Movies in the last 10 years: Yes, in the era of superhero blockbusters young men are the core audience. And yes, comics too. But it's a reach to call comics themselves 'pop culture' when it's such a tiny industry. It's also worth noting those two mediums are aimed mostly at the under 35 crowd. I anxiously await the passionate online geek movement to make pop culture more representative of the wider public in terms of age. Will we see a day when a third of superheroes are depicted as over 50, or when videogames feature protagonists who are putting two kids through university while dealing with menopause?
It is curious that the identity wars are being fought in genres and mediums that are largely male - the geek genres. I understand a lot of geeks don't know much about the world outside geekdom, and the internet echo-chamber effect only make things worse. Millennials (the ones leading the charges on the barricades) tend to be pretty myopic as a group because of this. So I see why nerdy white progressives are obsessed with nerdy white pop culture, and might mistake it as representative of pop culture as a whole.
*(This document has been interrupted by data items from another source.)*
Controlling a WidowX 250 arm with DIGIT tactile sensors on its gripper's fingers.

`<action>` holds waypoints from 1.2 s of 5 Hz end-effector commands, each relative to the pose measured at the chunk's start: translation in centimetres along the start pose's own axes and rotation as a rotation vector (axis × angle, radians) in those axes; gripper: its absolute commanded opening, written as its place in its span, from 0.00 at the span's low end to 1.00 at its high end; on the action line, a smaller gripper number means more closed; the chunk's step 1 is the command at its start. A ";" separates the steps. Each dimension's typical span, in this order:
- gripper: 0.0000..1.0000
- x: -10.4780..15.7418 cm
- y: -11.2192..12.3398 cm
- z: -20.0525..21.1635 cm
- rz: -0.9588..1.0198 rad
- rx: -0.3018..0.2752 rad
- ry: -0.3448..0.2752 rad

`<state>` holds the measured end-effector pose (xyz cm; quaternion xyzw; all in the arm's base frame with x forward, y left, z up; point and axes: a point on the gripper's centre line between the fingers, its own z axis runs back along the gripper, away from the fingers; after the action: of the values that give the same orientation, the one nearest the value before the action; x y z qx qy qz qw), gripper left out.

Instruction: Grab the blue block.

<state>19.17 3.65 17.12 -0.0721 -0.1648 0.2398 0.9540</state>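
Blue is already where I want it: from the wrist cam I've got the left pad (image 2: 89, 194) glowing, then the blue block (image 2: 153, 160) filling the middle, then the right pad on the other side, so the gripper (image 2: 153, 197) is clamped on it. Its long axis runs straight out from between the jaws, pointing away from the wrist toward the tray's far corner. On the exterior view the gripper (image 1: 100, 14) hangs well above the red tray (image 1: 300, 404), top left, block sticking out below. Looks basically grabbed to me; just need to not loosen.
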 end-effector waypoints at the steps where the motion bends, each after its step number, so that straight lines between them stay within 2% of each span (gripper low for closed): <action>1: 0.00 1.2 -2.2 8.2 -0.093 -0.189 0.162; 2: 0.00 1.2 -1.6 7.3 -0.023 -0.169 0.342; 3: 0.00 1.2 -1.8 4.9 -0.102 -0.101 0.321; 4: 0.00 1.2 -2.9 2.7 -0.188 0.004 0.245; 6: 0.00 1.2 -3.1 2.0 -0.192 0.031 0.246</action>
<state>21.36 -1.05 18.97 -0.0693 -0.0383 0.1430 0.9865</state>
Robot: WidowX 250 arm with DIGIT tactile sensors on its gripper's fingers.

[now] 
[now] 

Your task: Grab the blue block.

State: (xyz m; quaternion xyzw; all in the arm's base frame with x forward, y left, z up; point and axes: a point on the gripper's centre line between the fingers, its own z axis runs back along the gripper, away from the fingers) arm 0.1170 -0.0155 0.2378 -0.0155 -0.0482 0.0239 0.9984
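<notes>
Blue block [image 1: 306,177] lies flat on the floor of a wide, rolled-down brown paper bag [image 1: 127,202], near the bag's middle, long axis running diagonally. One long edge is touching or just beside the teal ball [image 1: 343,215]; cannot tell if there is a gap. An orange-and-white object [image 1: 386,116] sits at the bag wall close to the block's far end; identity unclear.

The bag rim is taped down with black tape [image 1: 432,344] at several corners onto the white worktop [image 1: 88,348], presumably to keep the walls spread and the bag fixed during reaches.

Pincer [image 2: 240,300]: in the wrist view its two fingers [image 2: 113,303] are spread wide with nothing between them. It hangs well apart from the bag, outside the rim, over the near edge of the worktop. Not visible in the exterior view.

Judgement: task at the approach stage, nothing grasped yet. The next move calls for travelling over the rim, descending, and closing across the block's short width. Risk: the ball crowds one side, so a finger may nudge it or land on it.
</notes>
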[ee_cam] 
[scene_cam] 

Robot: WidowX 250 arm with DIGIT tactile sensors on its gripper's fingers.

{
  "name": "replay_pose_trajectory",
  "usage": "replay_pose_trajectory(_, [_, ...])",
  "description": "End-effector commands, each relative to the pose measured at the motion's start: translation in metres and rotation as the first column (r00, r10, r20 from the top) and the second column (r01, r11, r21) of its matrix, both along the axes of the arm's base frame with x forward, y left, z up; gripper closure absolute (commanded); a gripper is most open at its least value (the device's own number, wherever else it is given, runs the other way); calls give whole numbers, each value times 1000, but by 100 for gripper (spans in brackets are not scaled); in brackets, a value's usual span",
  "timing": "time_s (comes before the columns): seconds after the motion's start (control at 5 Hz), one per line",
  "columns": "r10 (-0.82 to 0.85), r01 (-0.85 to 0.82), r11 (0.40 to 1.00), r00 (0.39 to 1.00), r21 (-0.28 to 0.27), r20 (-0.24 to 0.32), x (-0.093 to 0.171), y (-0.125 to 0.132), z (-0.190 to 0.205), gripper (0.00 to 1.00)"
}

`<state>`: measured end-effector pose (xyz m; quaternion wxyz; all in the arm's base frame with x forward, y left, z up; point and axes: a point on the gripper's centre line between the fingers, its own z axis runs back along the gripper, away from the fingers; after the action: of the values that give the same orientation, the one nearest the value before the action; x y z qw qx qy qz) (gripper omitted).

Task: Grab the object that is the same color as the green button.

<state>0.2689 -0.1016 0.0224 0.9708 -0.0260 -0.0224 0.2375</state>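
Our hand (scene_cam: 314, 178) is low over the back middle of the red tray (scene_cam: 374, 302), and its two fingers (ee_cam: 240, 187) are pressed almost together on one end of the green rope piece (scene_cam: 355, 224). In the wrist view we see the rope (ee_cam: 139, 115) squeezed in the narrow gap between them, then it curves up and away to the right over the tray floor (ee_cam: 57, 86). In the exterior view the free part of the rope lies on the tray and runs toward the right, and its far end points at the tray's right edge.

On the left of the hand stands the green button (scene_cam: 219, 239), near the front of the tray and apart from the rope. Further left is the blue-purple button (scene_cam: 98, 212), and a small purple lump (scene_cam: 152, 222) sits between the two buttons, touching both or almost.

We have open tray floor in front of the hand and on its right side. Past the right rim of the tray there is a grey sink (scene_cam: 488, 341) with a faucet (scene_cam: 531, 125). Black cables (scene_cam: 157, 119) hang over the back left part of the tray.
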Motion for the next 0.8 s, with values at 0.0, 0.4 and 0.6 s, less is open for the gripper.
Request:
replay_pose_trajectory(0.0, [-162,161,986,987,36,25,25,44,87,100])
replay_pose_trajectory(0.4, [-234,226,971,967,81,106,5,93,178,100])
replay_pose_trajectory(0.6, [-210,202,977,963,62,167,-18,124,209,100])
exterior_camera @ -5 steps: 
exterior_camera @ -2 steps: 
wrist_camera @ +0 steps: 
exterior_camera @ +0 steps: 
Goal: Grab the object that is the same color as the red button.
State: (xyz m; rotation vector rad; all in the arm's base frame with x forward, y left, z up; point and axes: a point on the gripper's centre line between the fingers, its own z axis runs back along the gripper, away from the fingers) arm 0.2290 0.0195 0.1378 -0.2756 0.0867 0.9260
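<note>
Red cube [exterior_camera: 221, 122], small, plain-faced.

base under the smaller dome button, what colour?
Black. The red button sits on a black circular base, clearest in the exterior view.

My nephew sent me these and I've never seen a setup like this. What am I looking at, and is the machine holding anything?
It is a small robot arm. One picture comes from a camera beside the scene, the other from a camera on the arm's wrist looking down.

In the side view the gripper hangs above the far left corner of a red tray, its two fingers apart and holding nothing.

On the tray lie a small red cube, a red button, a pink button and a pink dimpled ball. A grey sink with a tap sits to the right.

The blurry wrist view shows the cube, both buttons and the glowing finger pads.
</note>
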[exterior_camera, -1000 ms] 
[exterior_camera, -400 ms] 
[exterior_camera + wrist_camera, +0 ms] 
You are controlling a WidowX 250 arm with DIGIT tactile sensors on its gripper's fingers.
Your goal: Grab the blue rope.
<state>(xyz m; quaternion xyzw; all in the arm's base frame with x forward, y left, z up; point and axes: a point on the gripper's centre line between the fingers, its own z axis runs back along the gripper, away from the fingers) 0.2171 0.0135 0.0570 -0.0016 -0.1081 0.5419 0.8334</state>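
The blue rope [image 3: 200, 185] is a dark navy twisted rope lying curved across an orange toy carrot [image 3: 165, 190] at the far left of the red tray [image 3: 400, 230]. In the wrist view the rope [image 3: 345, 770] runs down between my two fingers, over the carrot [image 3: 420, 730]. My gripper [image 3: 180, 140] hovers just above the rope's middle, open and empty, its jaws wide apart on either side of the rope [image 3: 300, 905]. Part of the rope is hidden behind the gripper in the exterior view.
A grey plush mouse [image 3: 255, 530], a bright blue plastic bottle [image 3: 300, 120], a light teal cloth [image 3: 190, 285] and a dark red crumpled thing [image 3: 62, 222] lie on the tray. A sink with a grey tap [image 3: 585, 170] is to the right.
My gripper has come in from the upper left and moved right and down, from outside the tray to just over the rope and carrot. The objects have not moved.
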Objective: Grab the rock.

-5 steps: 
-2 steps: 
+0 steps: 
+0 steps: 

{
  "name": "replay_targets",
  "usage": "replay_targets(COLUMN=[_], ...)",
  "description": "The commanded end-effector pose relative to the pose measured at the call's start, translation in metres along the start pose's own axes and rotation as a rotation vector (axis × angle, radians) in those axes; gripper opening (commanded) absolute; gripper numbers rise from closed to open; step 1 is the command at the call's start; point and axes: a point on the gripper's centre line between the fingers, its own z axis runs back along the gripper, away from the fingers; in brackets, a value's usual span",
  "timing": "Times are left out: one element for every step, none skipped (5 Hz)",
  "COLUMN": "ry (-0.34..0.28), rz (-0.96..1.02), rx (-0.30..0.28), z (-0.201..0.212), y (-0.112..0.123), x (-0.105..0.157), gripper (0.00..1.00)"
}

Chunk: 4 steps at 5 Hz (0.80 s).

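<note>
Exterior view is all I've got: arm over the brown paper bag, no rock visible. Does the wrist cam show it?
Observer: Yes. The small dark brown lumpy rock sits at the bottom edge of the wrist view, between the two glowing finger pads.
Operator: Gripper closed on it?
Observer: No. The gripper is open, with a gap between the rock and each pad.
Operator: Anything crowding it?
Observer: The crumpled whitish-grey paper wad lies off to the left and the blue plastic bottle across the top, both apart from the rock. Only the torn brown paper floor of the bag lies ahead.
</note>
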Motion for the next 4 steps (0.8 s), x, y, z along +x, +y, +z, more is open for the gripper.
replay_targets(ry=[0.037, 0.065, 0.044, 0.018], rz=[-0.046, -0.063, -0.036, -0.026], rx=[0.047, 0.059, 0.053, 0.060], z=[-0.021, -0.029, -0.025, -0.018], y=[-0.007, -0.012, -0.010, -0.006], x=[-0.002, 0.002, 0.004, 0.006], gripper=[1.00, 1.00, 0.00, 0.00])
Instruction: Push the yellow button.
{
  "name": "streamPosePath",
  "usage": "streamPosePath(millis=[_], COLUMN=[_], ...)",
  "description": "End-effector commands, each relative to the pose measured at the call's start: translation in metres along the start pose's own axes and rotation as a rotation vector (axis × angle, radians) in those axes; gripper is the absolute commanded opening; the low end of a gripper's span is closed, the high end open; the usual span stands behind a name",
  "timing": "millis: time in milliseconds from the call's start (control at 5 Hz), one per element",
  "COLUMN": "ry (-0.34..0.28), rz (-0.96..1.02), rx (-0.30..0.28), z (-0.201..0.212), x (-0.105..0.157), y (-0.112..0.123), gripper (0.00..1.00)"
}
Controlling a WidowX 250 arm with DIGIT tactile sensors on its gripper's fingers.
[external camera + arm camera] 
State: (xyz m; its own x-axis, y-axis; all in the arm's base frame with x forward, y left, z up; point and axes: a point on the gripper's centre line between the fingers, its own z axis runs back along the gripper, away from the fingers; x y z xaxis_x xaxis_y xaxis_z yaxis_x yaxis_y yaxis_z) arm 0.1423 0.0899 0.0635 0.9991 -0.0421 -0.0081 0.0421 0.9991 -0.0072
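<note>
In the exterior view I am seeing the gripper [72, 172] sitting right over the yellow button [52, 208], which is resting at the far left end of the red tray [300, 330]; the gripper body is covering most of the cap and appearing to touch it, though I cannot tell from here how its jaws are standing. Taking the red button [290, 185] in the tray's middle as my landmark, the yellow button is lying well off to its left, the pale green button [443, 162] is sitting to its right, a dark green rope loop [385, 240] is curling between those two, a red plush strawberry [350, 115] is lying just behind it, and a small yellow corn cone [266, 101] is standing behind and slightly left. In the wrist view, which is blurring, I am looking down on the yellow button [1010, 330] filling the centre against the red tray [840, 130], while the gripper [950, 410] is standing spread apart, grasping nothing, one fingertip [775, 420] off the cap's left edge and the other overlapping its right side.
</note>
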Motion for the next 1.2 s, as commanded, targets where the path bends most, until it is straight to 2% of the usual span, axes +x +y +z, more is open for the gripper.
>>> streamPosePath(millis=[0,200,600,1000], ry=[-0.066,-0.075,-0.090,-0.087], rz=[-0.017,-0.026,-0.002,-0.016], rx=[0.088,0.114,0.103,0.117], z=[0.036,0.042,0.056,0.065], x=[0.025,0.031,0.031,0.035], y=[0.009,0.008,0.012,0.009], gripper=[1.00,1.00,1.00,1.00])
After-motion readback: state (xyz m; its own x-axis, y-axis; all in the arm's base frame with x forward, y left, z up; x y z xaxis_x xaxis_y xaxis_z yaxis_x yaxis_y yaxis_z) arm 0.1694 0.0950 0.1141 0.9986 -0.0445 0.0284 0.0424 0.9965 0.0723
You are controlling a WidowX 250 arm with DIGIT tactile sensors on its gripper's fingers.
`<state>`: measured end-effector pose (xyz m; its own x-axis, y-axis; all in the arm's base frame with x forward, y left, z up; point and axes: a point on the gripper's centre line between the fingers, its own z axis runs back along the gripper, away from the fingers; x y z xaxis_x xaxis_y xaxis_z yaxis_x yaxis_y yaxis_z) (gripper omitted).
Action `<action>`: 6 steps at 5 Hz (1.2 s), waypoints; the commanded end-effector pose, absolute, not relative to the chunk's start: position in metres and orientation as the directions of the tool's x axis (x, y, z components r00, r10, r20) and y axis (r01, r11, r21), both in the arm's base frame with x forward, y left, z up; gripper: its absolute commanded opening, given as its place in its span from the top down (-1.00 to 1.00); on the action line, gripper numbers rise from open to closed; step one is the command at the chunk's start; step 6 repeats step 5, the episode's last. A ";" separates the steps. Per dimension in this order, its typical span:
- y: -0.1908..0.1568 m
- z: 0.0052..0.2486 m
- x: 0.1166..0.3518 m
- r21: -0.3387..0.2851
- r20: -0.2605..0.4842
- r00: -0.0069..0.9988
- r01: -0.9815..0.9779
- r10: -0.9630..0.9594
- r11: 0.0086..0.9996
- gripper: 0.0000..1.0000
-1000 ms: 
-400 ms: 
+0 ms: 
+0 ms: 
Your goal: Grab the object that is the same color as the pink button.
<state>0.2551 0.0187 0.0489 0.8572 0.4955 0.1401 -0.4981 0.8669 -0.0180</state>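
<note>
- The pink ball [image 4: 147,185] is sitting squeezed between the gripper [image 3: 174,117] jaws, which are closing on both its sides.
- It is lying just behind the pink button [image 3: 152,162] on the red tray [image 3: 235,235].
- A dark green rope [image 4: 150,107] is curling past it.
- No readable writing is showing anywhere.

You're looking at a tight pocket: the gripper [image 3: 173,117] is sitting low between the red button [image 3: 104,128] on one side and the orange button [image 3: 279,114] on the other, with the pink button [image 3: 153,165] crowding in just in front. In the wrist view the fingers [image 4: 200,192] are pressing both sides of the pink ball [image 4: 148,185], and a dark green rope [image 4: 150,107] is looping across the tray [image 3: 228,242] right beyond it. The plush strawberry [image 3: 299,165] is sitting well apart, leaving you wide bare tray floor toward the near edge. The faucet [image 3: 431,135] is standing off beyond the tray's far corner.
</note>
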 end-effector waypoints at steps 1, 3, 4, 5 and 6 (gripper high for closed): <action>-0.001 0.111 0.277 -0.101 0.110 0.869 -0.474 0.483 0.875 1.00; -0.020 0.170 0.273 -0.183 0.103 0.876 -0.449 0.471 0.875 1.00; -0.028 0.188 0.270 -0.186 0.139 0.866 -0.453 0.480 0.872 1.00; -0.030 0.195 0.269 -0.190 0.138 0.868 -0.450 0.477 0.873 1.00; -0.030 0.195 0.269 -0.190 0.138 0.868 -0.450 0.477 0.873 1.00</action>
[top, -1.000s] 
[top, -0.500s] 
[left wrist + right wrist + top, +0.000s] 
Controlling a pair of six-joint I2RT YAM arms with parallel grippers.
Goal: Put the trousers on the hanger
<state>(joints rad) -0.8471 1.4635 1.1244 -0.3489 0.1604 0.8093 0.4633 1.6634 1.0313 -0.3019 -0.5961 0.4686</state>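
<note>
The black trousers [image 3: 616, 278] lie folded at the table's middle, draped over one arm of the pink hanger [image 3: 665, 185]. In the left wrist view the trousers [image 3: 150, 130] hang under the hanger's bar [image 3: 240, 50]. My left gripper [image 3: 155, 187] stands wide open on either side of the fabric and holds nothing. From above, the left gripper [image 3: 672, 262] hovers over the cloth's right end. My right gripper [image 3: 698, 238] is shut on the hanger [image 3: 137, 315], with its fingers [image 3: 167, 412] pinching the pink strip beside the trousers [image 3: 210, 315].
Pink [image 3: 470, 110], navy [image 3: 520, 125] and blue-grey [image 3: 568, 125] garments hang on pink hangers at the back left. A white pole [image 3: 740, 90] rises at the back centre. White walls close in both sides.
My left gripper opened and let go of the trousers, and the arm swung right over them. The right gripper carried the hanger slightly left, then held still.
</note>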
But as I've said, until I see evidence of the same attention being paid to the sprawling districts of pop culture cultivated for women, I'm going to remain skeptical of the arguments presented in the article.
Ultimately, the market decides what gets made. If good-looking country-music stars with stubble are what the audience for country music wants, that's what they'll get. If there's an untapped market for superhero movies with protagonists who appear different from traditional protagonists, someone will cater to that market and make a bunch of money. Neither the moaning of the people who say there it too much diversity nor the moaning of the people who say there isn't enough will make any difference in the face of financial considerations to the tune of tens of millions of dollars. Businesses that ignore the bottom line don't survive long.